Activity
Return the listing below word for word.

::: Dataset excerpt

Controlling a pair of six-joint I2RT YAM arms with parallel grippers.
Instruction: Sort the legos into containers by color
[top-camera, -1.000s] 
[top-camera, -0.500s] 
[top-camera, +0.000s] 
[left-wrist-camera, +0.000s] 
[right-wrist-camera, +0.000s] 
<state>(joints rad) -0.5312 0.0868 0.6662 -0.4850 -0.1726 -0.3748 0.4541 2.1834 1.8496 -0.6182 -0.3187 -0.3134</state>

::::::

Solution to the problem
Controlling a pair of six-joint I2RT YAM arms with parallel grippers.
Instruction: Sort the legos into containers by color
[top-camera, -1.000s] 
[top-camera, -0.500s] 
[top-camera, +0.000s] 
[left-wrist-camera, +0.000s] 
[right-wrist-camera, +0.000s] 
<state>(joints rad) -0.5312 0.0868 0.6662 -0.4850 -0.1726 -0.3748 0.4541 2.1834 1.8496 -0.6182 -0.3187 -0.3134</state>

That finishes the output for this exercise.